Now, as the world mourns over the death of Britain's Queen Elizabeth, it makes one wonder if she can be brought back to life with the help of artificial intelligence. In what seems eerily like a "Black Mirror" episode, Microsoft announced earlier this year it had secured a patent for software that could reincarnate people as a chatbot, opening the door to even wider use of AI to bring the dead back to life. We asked our faculty experts about AI technology in use today, the future of digital reincarnation, and the ethical implications of artificial immortality.
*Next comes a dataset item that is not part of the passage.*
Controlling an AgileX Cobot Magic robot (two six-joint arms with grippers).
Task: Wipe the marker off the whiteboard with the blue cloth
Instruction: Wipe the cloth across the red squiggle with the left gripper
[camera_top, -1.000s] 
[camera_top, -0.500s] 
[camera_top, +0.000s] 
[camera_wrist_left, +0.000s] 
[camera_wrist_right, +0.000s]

All artificial intelligence uses algorithms that need to be trained on large datasets. If you have lots of text or voice recordings from a person to train the algorithms, creating a chatbot that responds similarly to the real person is very doable. The challenges arise in unstructured environments, where the program has to respond to situations it hasn't encountered before. When we learn about some very sophisticated use of AI to copy a real person, such as in the documentary about Anthony Bourdain, we tend to extrapolate from that situation that AI is much better than it is. They were only able to do that with Bourdain because there are so many recordings of him in various situations. If you can record data, you can use it to train an AI, and it will behave along the parameters it has learned. But it can't respond to more occasional or unique occurrences. Humans have an understanding of the broader semantics and can produce entirely new responses and reactions. We know the semantic machinery is messy.

Is it Ethical?

The more important question than the chaotic nature of the AI machinery is if this method is ethical. If it is the right thing to do to resurrect dead people. Well, the relatives of these dead people will definitely, but the impact of this situation will not always be bounded within the family circle. Once AI-based software like this becomes available to people, it does not do not only stop bringing people back alive.  These debates are happening now in the AI community. Some think it will take 50-plus years for this to happen, and others think we are closer.  AI has been very successful in the last few years in problems relating to changing the tone or style of images, videos, or text. For example, we can replace the face of a person in a picture or a video, change the words of a person in a video, or change the voice of an audio recording. AI has also been somewhat successful in modifying the words in a sentence to change the tone or style of a sentence, for example, to make it more serious or funnier or use the vocabulary of a specific person, alive or dead.